Exercise material:
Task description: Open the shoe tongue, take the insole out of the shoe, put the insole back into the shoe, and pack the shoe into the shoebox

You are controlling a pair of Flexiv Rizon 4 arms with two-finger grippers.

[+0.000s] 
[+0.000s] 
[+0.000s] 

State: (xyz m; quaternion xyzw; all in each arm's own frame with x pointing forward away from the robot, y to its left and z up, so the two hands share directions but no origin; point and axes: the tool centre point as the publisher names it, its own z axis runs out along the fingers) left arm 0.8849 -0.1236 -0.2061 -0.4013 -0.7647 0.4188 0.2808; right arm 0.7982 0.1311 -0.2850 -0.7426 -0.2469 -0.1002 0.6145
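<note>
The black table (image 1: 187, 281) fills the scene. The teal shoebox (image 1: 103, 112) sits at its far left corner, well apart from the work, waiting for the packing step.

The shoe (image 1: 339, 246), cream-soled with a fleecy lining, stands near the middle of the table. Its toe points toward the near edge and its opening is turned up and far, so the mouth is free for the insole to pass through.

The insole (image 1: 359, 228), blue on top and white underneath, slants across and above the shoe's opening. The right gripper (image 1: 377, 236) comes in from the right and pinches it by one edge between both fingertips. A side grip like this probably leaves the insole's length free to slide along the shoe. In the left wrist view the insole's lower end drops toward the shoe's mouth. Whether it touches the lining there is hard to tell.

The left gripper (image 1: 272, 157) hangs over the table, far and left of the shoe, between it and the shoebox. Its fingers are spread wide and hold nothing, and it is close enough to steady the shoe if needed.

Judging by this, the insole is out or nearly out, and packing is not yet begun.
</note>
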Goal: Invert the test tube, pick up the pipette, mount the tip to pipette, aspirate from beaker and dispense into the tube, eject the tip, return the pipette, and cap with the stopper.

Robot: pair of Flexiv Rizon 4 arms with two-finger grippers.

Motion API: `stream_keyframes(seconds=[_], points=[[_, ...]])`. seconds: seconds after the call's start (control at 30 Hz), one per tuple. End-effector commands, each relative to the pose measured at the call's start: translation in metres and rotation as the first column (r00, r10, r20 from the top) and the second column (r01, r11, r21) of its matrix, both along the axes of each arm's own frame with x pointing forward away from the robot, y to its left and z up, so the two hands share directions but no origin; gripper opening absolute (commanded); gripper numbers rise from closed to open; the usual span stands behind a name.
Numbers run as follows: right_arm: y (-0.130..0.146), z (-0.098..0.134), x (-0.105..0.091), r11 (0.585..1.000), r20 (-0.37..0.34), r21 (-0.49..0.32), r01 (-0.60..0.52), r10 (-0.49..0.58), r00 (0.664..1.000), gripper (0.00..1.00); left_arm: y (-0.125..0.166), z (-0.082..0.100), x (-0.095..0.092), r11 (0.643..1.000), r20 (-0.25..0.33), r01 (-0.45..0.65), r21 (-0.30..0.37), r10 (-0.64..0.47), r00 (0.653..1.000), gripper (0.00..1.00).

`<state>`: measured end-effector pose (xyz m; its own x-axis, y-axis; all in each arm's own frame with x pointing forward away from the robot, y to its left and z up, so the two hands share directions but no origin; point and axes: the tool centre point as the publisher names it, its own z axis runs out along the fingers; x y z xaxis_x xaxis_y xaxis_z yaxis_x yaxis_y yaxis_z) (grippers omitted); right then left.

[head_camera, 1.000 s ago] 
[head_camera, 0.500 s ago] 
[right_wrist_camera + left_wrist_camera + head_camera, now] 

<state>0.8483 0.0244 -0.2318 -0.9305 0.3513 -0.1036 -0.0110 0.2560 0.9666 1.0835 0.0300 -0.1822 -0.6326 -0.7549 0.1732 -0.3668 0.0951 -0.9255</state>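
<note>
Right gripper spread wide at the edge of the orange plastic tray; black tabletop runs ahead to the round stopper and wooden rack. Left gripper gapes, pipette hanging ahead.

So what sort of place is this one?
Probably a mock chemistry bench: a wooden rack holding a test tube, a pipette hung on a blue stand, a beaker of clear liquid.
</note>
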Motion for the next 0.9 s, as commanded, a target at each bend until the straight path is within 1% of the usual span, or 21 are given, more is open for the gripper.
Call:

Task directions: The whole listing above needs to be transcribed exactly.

Response to this task:
Task description: Open the shoe tongue, take the insole out of the shoe, put the insole back into the shoe, and pack the shoe into the shoebox

You are controlling a pair of Flexiv Rizon 4 arms with two-finger grippers.

[+0.000s] 
[+0.000s] 
[+0.000s] 

State: (xyz m; quaternion xyzw; all in each arm's own frame with x pointing forward away from the robot, y to its left and z up, so the two hands share directions but no origin; point and axes: the tool centre point as the publisher names it, its own z axis runs out along the fingers) left arm 0.8849 -0.1236 -0.2061 -0.4013 -0.7647 0.4188 0.2808; right arm 0.7982 0.1311 -0.2850 -0.7426 -0.2469 -0.1002 0.6145
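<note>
The black table (image 1: 187, 281) fills the scene. The teal shoebox (image 1: 103, 112) sits at its far left corner, well apart from the work, waiting for the packing step.

The shoe (image 1: 339, 246), cream-soled with a fleecy lining, stands near the middle of the table. Its toe points toward the near edge and its opening is turned up and far, so the mouth is free for the insole to pass through.

The insole (image 1: 359, 228), blue on top and white underneath, slants across and above the shoe's opening. The right gripper (image 1: 377, 236) comes in from the right and pinches it by one edge between both fingertips. A side grip like this probably leaves the insole's length free to slide along the shoe. In the left wrist view the insole's lower end drops toward the shoe's mouth. Whether it touches the lining there is hard to tell.

The left gripper (image 1: 272, 157) hangs over the table, far and left of the shoe, between it and the shoebox. Its fingers are spread wide and hold nothing, and it is close enough to steady the shoe if needed.

Judging by this, the insole is out or nearly out, and packing is not yet begun.
</note>
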Goal: Invert the test tube, pick up the pipette, mount the tip to pipette, aspirate from beaker and dispense into the tube, eject the tip, return the pipette, and cap with the stopper.

Robot: pair of Flexiv Rizon 4 arms with two-finger grippers.

Motion API: `stream_keyframes(seconds=[_], points=[[_, ...]])`. seconds: seconds after the call's start (control at 30 Hz), one per tuple. End-effector commands, each relative to the pose measured at the call's start: translation in metres and rotation as the first column (r00, r10, r20 from the top) and the second column (r01, r11, r21) of its matrix, both along the axes of each arm's own frame with x pointing forward away from the robot, y to its left and z up, so the two hands share directions but no origin; gripper opening absolute (commanded); gripper numbers rise from closed to open; the usual span stands behind a name.
Numbers run as follows: right_arm: y (-0.130..0.146), z (-0.098..0.134), x (-0.105..0.091), r11 (0.585..1.000), r20 (-0.37..0.34), r21 (-0.49..0.32), r01 (-0.60..0.52), r10 (-0.49..0.58), r00 (0.664..1.000), gripper (0.00..1.00); left_arm: y (-0.125..0.166), z (-0.082..0.100), x (-0.095..0.092), r11 (0.643..1.000), r20 (-0.25..0.33), r01 (-0.45..0.65), r21 (-0.30..0.37), r10 (-0.64..0.47), r00 (0.653..1.000), gripper (0.00..1.00).

`<state>`: measured end-effector pose (xyz m; its own x-axis, y-axis; all in each arm's own frame with x pointing forward away from the robot, y to its left and z up, so the two hands share directions but no origin; point and axes: the tool centre point as the publisher names it, its own z axis runs out along the fingers; x y z xaxis_x xaxis_y xaxis_z yaxis_x yaxis_y yaxis_z) (grippers omitted); right then left.

[head_camera, 1.000 s ago] 
[head_camera, 0.500 s ago] 
[right_wrist_camera + left_wrist_camera + head_camera, now] 

<state>0.8483 0.0244 -0.2318 -0.9305 0.3513 -0.1036 -0.0110 0.2560 0.9666 1.0835 0.0300 -0.1822 -0.6326 -0.7549 0.1732 -0.3668 0.0951 -0.9255</state>
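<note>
Right gripper spread wide at the edge of the orange plastic tray; black tabletop runs ahead to the round stopper and wooden rack. Left gripper gapes, pipette hanging ahead.

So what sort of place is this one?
Probably a mock chemistry bench: a wooden rack holding a test tube, a pipette hung on a blue stand, a beaker of clear liquid.
</note>
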Motion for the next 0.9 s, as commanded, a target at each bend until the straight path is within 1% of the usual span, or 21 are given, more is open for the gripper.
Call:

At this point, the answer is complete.